Reconstruction of the Gurtnellen hydropower plant: high-precision work under difficult conditions

Klaus Hertling, Chief Fitter & Peter Franek, Project Manager

A team from Josef Muff AG (JMAG) is involved in the renewal and extension of the hydropower plant at Gurtnellen, which is nearly 120 years old. In this interview, chief fitter Klaus Hertling provides some insights into the thrilling but challenging work on this project.

Marketing: Mr Hertling, can you describe a typical working day on the Gurtnellen construction site?

K. Hertling: Work starts as early as 5.30 am. Back down in the valley, our team starts by preparing one of the twelve-metre pipes that we need to extend the power plant. The pipe is then transported uphill to the construction site via the installation cableway that was set up specially for this project. The team themselves take the 'official' funicular and cover the remaining 1.1 kilometres to the site on foot. 

On site, the pipe is lowered into the trench already prepared by the civil engineering construction contractor, where it is aligned and fitted by our people. It also has to be pre-heated so that it can be welded. After welding from outside is completed, a worker climbs into the pipe to face-grind it from inside. The inspector then checks the weld seam by performing magnetic powder, ultrasound and radiographic tests. Once everything is correct, the pipe is insulated.

Apart from the unusual location, what is special about this project from the technical viewpoint?

One unusual feature of pressure pipes like those used in the Gurtnellen hydropower plant is that the diameter of the pipes decreases constantly towards the valley. So the principle is: the lower the position, the smaller the pipe so that the water pressure stays constantly high. Up on the mountain, the 12-metre pipes that we install have a diameter of 900 millimetres; midway, the diameter is 800 millimetres and further down, in the valley, it is 700 or 600 millimetres. A 900 mm pipe weighs about 3.2 tonnes, so it's not exactly light. As already mentioned, certain preparations are needed so that it can be installed. 

This is also true of the other pipe components. Preformed parts that require a lot of welding work are prefabricated in our workshop in Sarmenstorf. Examples of these include intake tubes, adapters, Y-branch pipes and the distributor pipe that consists of segments. 

Can you tell us about the team that JMAG deploys on site?

Our on-site team consists of four individuals: the chief fitter, another fitter, a welder and an inspector.
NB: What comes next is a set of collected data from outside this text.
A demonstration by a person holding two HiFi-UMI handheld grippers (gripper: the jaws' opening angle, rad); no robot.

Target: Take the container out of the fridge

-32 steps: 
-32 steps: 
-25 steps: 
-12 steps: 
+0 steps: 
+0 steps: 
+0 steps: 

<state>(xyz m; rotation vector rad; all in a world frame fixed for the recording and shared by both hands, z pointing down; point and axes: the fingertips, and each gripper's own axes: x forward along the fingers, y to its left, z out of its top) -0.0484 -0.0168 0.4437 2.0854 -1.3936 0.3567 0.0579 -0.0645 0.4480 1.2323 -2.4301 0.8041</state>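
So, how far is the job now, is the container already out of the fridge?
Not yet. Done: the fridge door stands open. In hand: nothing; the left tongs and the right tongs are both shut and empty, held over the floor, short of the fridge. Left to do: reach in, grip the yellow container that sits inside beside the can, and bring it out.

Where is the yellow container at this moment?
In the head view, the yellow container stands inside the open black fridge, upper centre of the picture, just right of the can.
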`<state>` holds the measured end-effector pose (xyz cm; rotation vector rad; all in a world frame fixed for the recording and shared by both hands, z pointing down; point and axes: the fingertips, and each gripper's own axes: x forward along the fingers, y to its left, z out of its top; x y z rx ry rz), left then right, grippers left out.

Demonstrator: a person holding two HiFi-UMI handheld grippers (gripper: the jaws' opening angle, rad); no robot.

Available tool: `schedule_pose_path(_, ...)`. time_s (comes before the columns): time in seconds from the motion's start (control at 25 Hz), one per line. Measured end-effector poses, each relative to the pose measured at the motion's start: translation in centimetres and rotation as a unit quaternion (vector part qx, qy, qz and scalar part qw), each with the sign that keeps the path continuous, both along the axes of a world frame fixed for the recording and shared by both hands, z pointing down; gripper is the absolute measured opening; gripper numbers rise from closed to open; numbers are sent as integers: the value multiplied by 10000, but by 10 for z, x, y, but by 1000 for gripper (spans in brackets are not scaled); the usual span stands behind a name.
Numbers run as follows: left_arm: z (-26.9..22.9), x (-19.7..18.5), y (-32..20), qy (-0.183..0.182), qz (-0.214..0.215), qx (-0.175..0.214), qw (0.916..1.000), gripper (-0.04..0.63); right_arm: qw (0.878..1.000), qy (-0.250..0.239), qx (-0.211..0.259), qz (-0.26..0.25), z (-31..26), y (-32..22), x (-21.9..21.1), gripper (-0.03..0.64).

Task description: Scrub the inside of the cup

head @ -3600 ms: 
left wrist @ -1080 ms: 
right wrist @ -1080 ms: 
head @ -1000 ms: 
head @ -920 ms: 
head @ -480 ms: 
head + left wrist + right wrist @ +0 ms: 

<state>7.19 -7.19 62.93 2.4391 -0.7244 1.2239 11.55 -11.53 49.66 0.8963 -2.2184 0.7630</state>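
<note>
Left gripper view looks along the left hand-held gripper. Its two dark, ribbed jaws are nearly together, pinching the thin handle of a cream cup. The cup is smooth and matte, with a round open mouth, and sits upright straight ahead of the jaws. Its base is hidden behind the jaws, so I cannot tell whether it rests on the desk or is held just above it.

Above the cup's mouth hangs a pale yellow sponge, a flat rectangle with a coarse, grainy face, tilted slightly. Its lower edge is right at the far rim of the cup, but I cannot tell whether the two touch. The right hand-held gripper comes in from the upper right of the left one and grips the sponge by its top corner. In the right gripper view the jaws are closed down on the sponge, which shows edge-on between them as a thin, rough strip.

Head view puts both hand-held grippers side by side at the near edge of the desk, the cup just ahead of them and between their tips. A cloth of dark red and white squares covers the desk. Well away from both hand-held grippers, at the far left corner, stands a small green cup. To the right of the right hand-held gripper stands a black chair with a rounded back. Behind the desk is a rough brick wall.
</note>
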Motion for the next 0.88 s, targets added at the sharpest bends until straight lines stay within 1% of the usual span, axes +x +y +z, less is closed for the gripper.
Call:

All members of the team take part in the daily work and each of them has their own task area. Apart from my coordinating role, I myself am responsible on site for measuring the angled cuts, so I prepare the work for the following day. I forward all the measurement results down to the valley, where the next pipe will be cut and welded together directly on the spot. This means that another twelve metres of pipe will be ready for us to process the next morning.

Your description makes it sound like the procedures are fairly well coordinated and smooth. So what are the challenges posed by this project?

The greatest challenge so far has been to set fixed point 4. Joining the pipes together at the manhole has also caused us some headaches. Fixed point 4 is where the steep section of our pipe begins, with a space gap that has to be precisely aligned. The surveyor had to draw the coordinates for the intersection on the foundation with great accuracy. There is very little space for the connection from the fixed point to the manhole; one section passes under the hiking path and continues back into the site next to the original pipe. The whole job was made more difficult because space is so confined. 

Nevertheless, these challenges also make the work exciting. In fact, the entire project is an extremely exciting venture: we're certainly never bored here. You have to keep your mind on the job – apart from anything else, you can't go back quickly to fetch something you've forgotten. That's why I always write everything down. 

Here at Gurtnellen, I'm able to make very good use of my previous professional experience – I worked in pipeline construction abroad for 16 years before I joined JMAG. The pressure pipeline that we're installing here at Gurtnellen is already my sixth in the eleven years that I've been working for JMAG. As a general rule, I find that this sort of work is straightforward.

A final question: do you expect you'll be able to keep to the schedule for the Gurtnellen reconstruction?

According to the schedule, two seams have to be welded each day – that means installing 24 metres of pipe – and we usually manage to achieve that. The original plan called for 1 to 1.5 seams per day, so as far as JMAG is concerned, we have everything under control. There tended to be more problems with the underground construction in the past because the rock into which the trench for the pipes is cut was much harder than expected. It couldn't be cut away as anticipated and had to be blasted away metre by metre.

Completion of the topmost section is scheduled for the end of September/October 2016. At present, a large part of the pipe has still not been buried, so that is delaying the follow-on work to some extent. Our goal is to complete the upper section from the catchment to the mountain station of the funicular before winter.

Also, all the technical equipment has to be 'brought into the warm' before winter. The connection of the central gallery pipe with fixed point 9 and the distributor pipe with the Y-branch pipe are planned as winter jobs. The construction contractor needs to have reconstructed the plant's brickwork by then.